Friday, May 6, 2016

When I became a man

Many of you tell me how much you love my positive posts and how inspirational they are. This one may not be so much like that but please hear me out and consider.
For me these are the hardest two months of the year. These months where we celebrate Mother's Day and Fathers Day. They are hard for me because one was never there - even when I reached out to him and begged him to be there. The other one was there but in plain truth was alcoholic and abusive towards me physically, mentally and emotionally - mostly because she saw in me the reason my dad was not with her and thereby caused her to be a single mother. I was punished for what she saw as his choice not to be with her.
As an adult I learned far more to the story than I ever wanted to know. From the letters written to my dad and his responses to me. From family and from people who personally knew my dad and his side of the story. From trying to reach out to siblings on his side as an adult only to have that door slammed in my face, as if I don't exist. I learned more about the reasons why he did not stay from his side. I learned more about the dynamics that were in play at that time. I also learned that even though I had been told she wanted me that she actually had tried to give me away to my babysitter, not coming to see me for days and weeks till my babysitter brought me back to her home (in a different city) and told her she had to raise me. Imagine that news being dropped on you, as an adult. That the one anchor you clung to as the reason you had been in that situation really didn't exist at all.
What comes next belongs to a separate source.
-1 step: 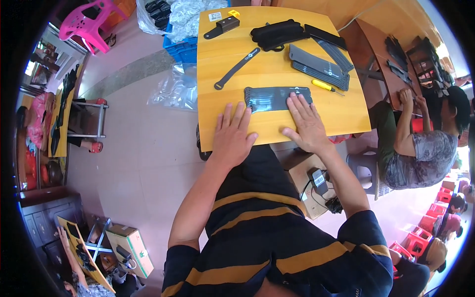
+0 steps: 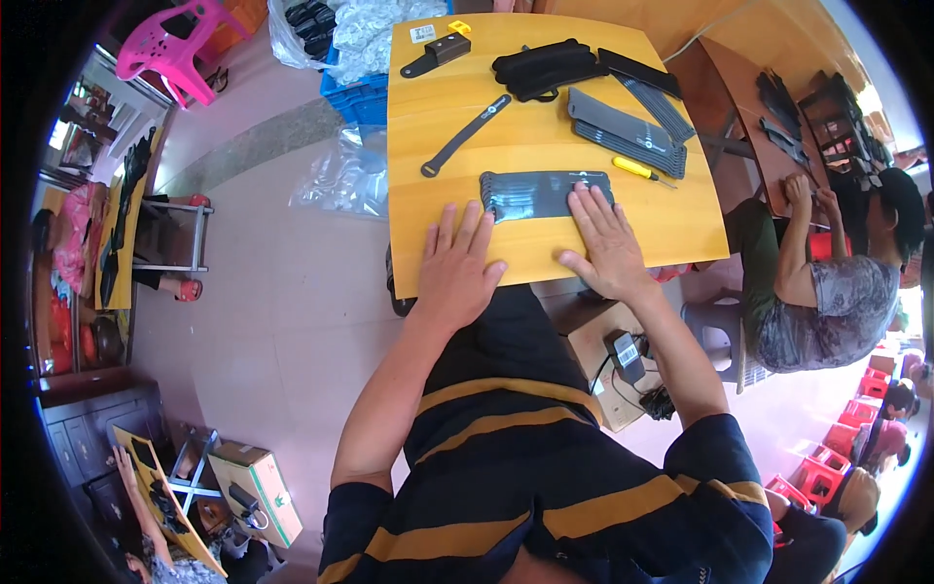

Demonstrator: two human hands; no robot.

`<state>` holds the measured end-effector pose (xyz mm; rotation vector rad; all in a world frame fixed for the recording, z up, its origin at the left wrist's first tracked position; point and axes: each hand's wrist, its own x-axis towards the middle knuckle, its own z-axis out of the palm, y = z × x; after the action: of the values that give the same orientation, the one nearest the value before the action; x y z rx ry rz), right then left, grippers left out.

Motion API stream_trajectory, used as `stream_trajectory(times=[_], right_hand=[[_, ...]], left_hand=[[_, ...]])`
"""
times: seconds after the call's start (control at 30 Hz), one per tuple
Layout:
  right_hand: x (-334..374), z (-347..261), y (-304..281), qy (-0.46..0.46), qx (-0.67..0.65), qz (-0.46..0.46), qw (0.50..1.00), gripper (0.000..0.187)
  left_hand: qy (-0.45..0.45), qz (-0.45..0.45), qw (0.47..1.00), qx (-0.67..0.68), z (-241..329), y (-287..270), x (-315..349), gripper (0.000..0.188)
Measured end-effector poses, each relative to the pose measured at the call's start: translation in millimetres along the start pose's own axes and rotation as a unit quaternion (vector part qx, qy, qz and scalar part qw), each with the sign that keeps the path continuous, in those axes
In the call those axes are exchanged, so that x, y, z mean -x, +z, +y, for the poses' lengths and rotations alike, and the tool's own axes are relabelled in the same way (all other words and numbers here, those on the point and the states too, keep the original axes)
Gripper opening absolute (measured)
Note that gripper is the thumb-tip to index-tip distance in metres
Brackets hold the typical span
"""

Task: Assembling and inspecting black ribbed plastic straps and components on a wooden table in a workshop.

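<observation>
A flat row of dark grey straps [image 2: 530, 198] lies near the table's front edge, with a glossy shine like clear plastic over its left part. My left hand [image 2: 459, 265] rests flat with its fingers stretched, the fingertips near the row's lower left corner. The open right hand [image 2: 609, 249] has its fingertips on the right end of the row. Further up the yellow wooden table [image 2: 438, 117] lies a single grey strap [image 2: 467, 136] with a loop at one end. A fanned stack of similar grey straps [image 2: 628, 134] sits to the right, beside a yellow-handled pick [image 2: 634, 167].
Black pouch-like pieces [image 2: 547, 68] and a brown-black handled tool [image 2: 438, 54] lie at the table's far side. A blue crate [image 2: 355, 100] with plastic bags stands behind left. On the right, a co-worker [image 2: 827, 292] sits at another table. A cardboard box [image 2: 608, 370] is below mine.
</observation>
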<state>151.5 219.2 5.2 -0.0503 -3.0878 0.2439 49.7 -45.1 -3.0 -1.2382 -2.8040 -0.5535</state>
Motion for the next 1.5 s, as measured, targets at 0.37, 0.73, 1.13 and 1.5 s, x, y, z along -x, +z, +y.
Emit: stream_trajectory(times=[0.37,0.73,1.13,1.5], right_hand=[[25.1,39.6,8.8,0.112,-0.016,0.063,0.992,0.092],[29.2,39.4,24.5,0.169,-0.182,0.322,0.913,0.044],[21.6,33.4,21.6,0.156,-0.179,0.336,0.911,0.036],[22.3,12.2,-9.6,0.131,-0.322,0.338,0.875,0.039]], left_hand=[[0.007,-0.019,1.0,-0.009,-4.3,-12.2,-7.6,0.07],[-0.207,0.162,0.964,0.045,-92.8,-12.5,-99.9,0.086],[-0.322,0.161,0.916,0.176,-188.0,10.6,-83.1,0.034],[-0.081,0.146,0.944,0.286,-41.2,-105.0,-27.1,0.01]])
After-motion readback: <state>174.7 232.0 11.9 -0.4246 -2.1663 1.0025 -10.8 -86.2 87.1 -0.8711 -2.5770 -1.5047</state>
The warm fuzzies of mom always being there was not my lot in life. I can not remember one game of mine she ever attended. Growing up I played football, baseball, soccer, wrestled, gymnastics. track and field.. Except for signing permission slips and paying moderate fees as I worked off the books since 12 somewhere and made my own money, that was where that support ended. The only extra curricular activity she ever supported was Boy Scouts because in her words she didn't "want me to be like the other n******"
I was not a perfect child, which constantly aggravated her. Never, ever would I claim this. This only aggravated me that I was not accepted at home. This began a vicious cycle of not meeting expectations and requite punishments or disaffection. Which only magnified the negativity of the situation more on both sides. My eventual diagnosis of ASD (Aspergers Syndrome) only clarified how hard it must of been for her wanting a perfect child to prove she had not made a mistake, having to deal with me and my issues.
My dad was just a voice on a telephone. A hero in absentia. My mother never once disparaged him in my presence. It was only as an adult I realized that it was because she still loved him and wished that somehow he would return. She passed more of a broken heart than from the cancer that ravaged her body. To me he was only a number I had memorized in a different city that I was only to call in case of emergency. There were no games of catch. No fishing. No correction or instruction.No how to be man or how to treat women or how to be a husband, provider, protector or priest. He could not even call me son or my boy when we did talk - referring to me as "buddy." After my mothers death I reached out to him a few times, confronted him and even openly invited him to play a part in his grandchildren's lives. Yet he chose the comfort of the alternate reality he had been living for years than to connect with what he deemed a mistake of divine origins
My life was spent running from my reality. I wished to have what I saw my classmates had. Parents that cared about them. Instead i had a father who didn't want me and a mother who abused me. I could never reconcile that, especially in light of the Christian teachings I had learned. It made me a confused, angry child. Begging for attention, desperately seeking friends and approval because I did not have it at home. I was forced to live lies in a community that knew the truth, which made me look like a liar. I never wanted to be a father not for being selfish but I never had one so I did not know how to be one. If it was not for the safety of my cousins that hung with me, kept me company and honestly (in hind sight) tolerated me being around them, I never would of made it thru childhood and the teen age years alive.
As an adult, I became able by God's grace to forgive. To find relief for the pain thru prayer and thru writing. To understand that my beginning did not have to be my end. To deal with the brokenness as a christian and as a man and eventually as a father. To understand that even my negatives as great as they were had some positives that could propel me forward to a positive place spiritually, emotionally, mentally. And while there are many that may wish I never speak of my past only because it forces them to deal with their actions or reactions to keep the past dead and buried, know that I am at peace. I speak to free others, not myself. I am free. I am stronger today because I can share it.
I write this to say to all of you, please continue to share the wonderful stories of your mother and father. Please let the world know how much they inspired you, motivated you, cared for you, encouraged you. For those of us that endured situations like mine, although we may be pained for what we did not have growing up, we are happy that others got to experience the true joys of being a part of a connected caring family. Much love to you and yours this Mother's Day.